### Problem to work on
Within the entries that follow, show each line where the word "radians" occurs.

Items listed in a dataset:
· · ·

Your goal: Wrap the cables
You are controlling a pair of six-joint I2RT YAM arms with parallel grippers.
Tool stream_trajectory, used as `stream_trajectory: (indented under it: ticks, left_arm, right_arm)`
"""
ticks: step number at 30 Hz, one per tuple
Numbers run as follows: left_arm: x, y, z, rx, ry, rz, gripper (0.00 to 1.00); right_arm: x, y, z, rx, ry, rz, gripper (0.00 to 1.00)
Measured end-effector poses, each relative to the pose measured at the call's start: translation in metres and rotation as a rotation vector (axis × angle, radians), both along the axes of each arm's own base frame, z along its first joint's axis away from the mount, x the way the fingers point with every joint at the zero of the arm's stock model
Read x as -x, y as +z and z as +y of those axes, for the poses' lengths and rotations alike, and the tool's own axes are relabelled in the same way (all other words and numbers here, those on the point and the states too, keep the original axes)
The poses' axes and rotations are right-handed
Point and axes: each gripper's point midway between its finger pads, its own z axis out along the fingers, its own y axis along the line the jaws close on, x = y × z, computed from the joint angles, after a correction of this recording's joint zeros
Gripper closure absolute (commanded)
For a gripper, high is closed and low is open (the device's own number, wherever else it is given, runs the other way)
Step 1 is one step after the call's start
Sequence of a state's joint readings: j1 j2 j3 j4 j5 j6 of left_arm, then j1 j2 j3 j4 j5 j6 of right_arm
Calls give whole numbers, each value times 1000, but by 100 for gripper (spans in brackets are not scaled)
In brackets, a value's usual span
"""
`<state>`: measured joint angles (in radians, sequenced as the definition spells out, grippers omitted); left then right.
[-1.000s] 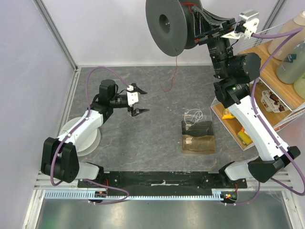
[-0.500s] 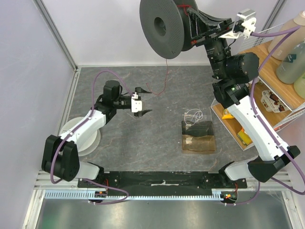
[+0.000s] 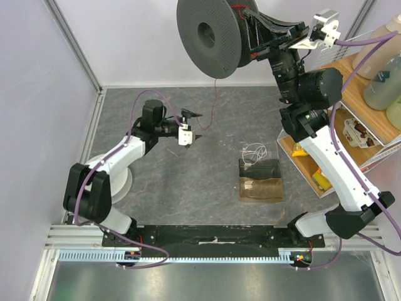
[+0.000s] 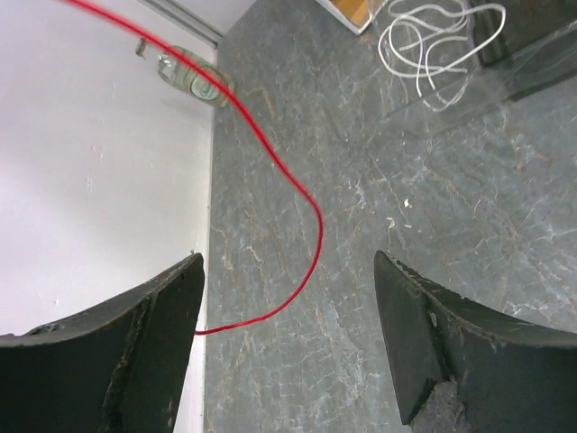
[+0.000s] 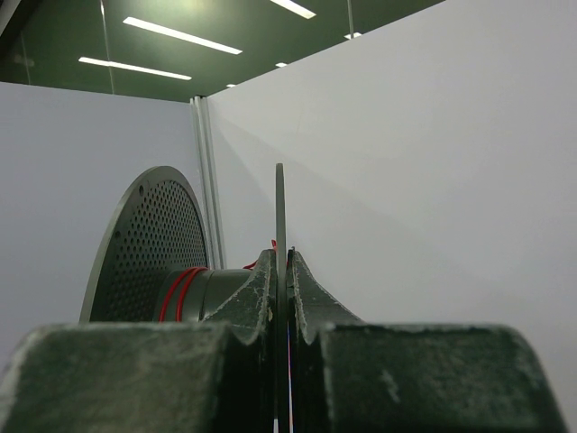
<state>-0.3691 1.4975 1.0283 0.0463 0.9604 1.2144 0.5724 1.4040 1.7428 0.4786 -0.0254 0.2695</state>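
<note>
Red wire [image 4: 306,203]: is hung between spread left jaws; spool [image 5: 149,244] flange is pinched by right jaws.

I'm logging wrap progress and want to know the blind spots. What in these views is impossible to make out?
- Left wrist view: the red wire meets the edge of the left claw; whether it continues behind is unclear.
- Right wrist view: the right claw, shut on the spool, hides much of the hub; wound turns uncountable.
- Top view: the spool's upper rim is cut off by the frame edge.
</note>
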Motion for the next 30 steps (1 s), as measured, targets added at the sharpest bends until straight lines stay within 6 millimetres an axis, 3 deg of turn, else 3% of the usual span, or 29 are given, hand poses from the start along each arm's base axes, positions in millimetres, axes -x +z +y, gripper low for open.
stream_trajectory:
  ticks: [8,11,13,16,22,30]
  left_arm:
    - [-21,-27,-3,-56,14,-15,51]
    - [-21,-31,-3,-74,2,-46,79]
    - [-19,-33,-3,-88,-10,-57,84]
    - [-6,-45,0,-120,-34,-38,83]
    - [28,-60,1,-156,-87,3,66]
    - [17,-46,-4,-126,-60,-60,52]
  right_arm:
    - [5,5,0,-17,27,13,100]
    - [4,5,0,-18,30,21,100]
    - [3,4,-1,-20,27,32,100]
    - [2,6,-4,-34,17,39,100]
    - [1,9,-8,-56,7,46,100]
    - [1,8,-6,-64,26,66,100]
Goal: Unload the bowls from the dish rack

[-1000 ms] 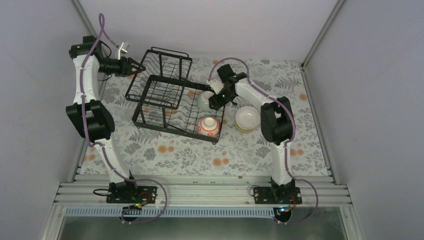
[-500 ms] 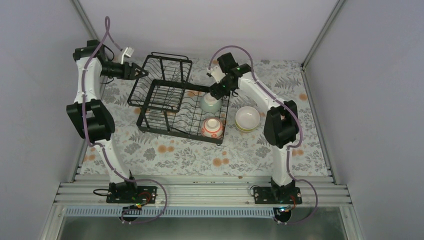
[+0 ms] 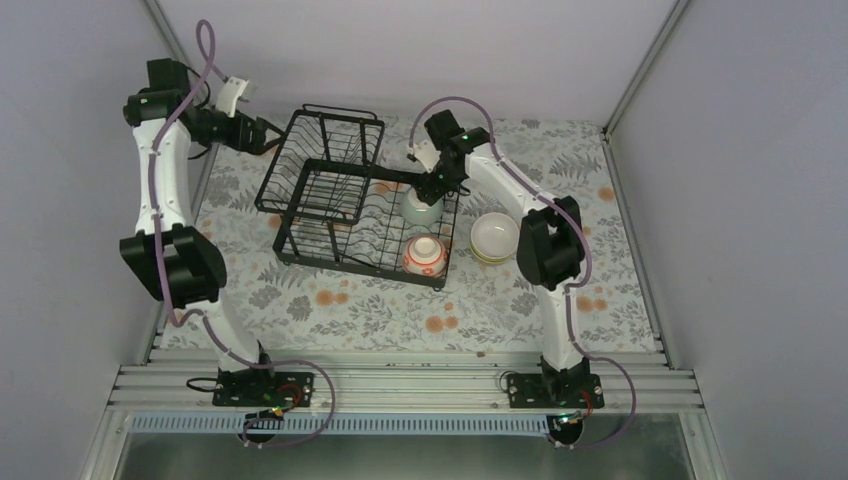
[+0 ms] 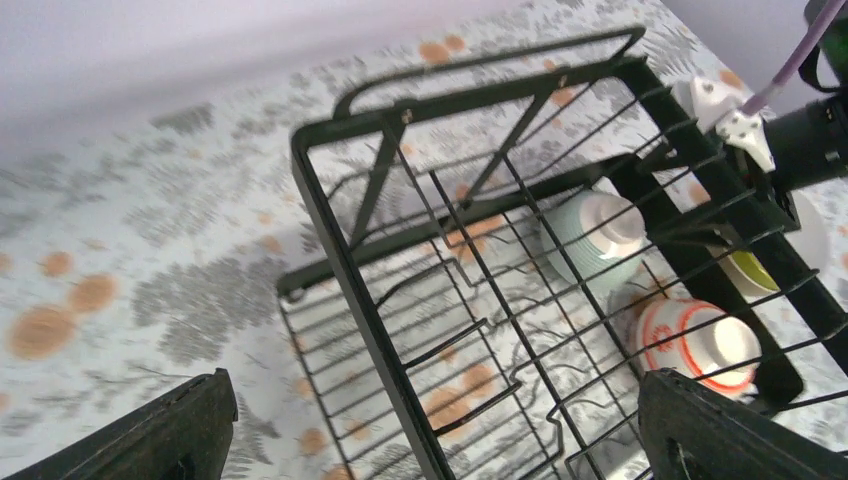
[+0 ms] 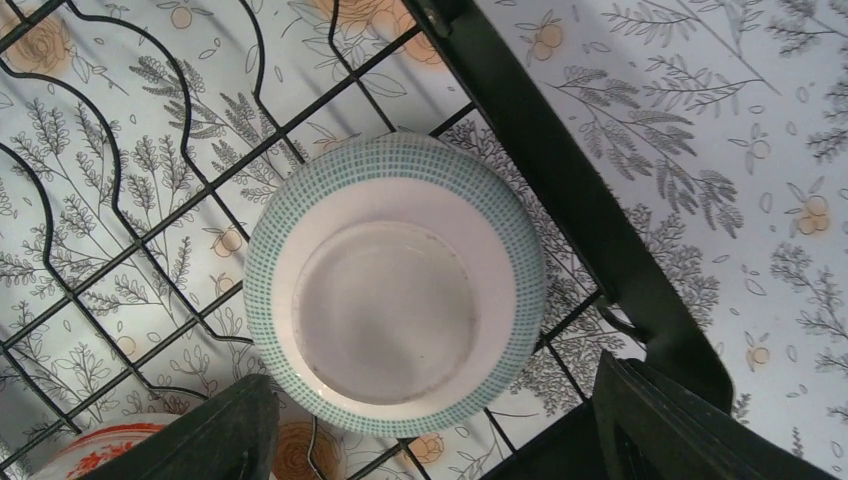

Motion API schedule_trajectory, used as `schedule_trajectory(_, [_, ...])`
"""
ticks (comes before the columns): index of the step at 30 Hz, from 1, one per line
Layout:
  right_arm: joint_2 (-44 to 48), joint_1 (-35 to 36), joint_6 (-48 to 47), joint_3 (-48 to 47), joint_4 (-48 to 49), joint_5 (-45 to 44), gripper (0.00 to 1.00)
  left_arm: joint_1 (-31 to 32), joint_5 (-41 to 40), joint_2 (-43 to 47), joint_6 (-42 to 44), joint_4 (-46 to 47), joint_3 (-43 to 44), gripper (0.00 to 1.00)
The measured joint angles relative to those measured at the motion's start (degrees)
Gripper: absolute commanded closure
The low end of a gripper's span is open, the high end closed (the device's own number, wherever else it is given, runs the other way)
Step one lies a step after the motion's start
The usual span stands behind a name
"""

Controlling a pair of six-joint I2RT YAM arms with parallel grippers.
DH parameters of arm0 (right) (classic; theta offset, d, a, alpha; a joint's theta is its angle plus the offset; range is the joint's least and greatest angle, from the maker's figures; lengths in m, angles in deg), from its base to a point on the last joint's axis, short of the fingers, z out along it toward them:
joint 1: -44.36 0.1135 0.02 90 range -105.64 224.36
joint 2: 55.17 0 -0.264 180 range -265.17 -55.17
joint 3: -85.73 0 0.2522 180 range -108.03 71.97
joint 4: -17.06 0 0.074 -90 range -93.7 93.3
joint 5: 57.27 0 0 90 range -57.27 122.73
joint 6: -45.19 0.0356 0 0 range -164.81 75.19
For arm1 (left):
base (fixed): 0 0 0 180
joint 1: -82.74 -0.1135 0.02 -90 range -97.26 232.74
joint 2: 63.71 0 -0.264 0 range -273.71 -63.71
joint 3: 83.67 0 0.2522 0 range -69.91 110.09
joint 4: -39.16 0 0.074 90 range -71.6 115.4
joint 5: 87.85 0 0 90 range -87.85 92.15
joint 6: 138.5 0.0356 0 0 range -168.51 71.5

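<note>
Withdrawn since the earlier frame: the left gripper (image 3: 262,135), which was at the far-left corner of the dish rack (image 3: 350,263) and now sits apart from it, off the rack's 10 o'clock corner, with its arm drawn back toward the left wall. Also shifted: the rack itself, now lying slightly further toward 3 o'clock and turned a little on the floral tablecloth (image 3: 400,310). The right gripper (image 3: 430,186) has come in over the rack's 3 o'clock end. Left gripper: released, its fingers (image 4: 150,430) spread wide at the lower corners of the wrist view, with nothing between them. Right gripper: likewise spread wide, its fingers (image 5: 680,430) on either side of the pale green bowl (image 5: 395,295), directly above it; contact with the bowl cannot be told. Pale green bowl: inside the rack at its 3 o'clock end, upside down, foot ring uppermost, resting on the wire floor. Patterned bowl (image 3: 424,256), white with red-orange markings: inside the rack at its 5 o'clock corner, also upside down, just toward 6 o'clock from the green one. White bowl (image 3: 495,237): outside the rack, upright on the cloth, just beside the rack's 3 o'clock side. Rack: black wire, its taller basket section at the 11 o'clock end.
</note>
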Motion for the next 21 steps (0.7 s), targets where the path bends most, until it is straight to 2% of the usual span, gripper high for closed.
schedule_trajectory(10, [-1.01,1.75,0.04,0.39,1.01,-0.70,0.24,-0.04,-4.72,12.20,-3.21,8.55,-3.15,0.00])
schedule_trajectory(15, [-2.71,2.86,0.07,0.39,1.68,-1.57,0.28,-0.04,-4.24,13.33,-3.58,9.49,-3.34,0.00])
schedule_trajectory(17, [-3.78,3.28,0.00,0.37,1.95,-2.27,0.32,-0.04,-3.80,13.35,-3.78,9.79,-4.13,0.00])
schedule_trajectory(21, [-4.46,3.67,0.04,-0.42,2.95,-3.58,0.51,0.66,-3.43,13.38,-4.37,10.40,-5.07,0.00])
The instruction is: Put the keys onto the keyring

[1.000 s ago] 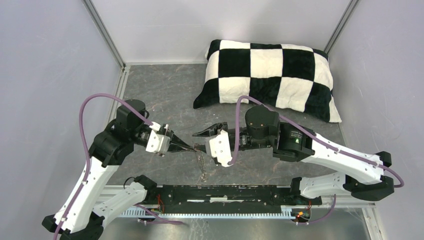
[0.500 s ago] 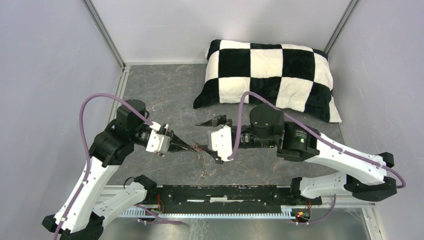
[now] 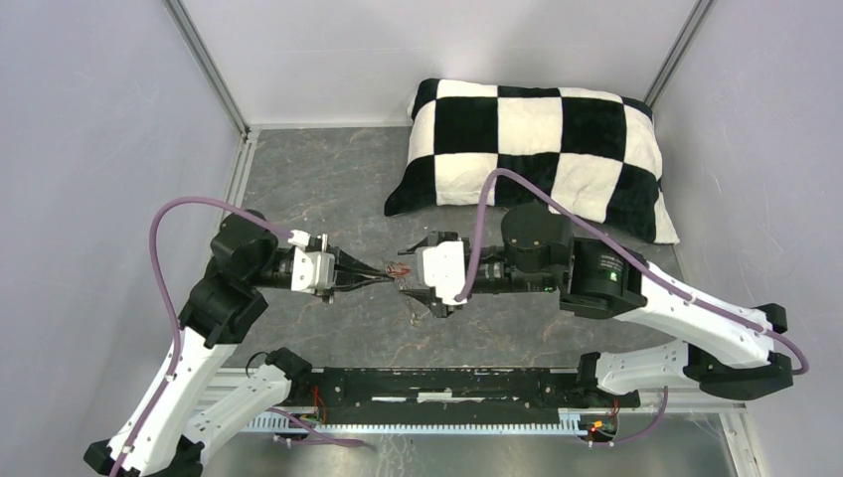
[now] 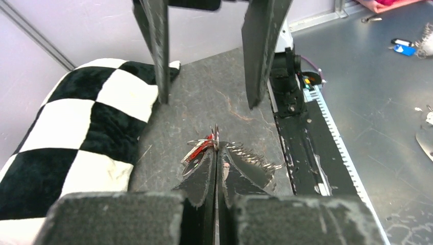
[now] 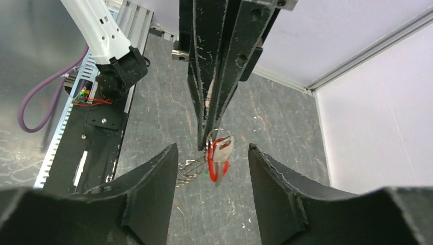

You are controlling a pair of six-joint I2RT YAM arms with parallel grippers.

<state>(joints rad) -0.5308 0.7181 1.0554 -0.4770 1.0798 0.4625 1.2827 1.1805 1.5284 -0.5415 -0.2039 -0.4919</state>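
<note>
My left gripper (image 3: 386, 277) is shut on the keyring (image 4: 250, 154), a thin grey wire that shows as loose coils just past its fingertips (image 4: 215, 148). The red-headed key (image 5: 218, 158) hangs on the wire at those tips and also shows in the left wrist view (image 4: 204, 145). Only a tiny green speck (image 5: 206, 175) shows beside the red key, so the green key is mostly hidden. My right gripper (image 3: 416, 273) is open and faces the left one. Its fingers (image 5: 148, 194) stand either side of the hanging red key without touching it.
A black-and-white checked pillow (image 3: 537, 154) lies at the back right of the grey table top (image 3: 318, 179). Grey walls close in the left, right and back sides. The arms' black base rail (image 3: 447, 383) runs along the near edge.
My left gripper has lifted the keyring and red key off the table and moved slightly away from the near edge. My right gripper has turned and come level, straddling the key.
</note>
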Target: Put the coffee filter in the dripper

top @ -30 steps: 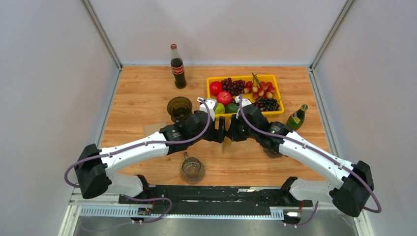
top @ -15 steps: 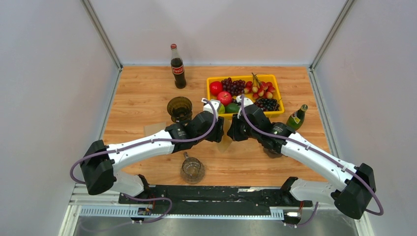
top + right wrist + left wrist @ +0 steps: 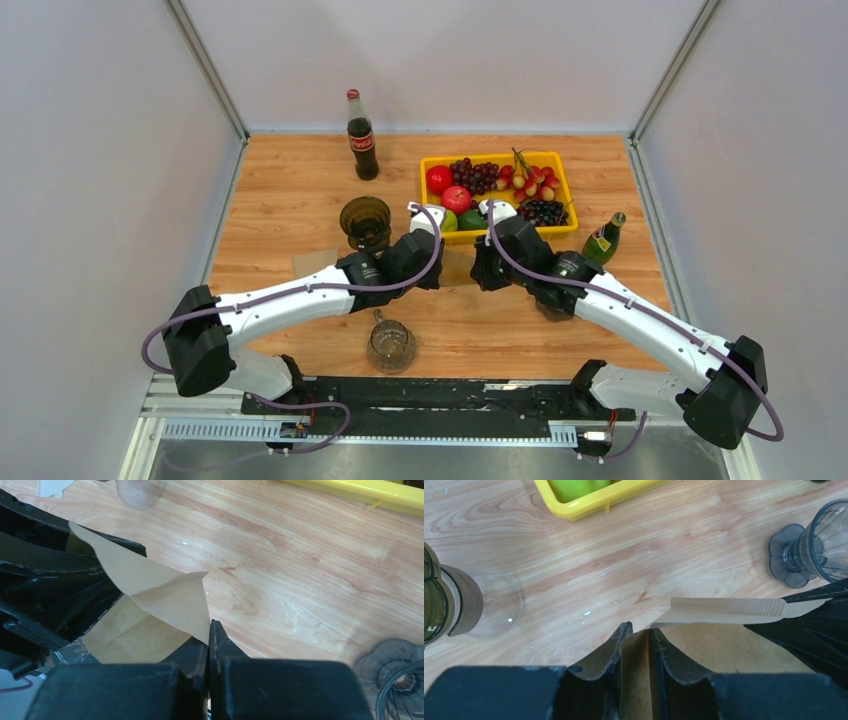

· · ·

### Response area
Measured end-effector poses, each relative to the pose measured at the call's start: translation in metres and rotation as a rotation vector (axis × angle, radians), both along the axes of each arm's own base frame, z along its first joint's axis away from the mount, x the way the fingers point with every joint at the zero of the arm's stock model
`<state>`: measured joint angles (in radians, sequenced as the definition spells out, grippers omitted); left then right.

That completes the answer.